§ Work task
Write out the following listing in full, exactly as it reads.

======

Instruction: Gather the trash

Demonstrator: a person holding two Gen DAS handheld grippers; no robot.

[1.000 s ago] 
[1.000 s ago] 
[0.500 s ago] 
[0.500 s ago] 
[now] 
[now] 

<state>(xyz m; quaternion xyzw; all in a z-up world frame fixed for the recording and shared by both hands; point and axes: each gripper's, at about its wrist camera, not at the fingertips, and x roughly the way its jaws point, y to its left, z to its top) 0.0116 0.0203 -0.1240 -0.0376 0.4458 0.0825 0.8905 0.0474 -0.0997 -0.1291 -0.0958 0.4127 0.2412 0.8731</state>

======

§ Expected answer
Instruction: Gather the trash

Demonstrator: a person holding two Gen DAS handheld grippers; no robot.

[1.000 s ago] 
[1.000 s ago] 
[0.500 s ago] 
[0.500 s ago] 
[now] 
[now] 

<state>(xyz m; quaternion xyzw; all in a z-up world frame fixed for the recording and shared by both hands; point and axes: each gripper's, at about its wrist camera, not at the fingertips, and x roughly the way its jaws point, y to its left, z to its top) 0.0116 0.0203 -0.1240 -0.0376 0.4458 0.0825 0.8905 0.0474 -0.0997 -0.1291 -0.0958 0.4127 0.2412 0.8731</state>

Nothing else is part of this output.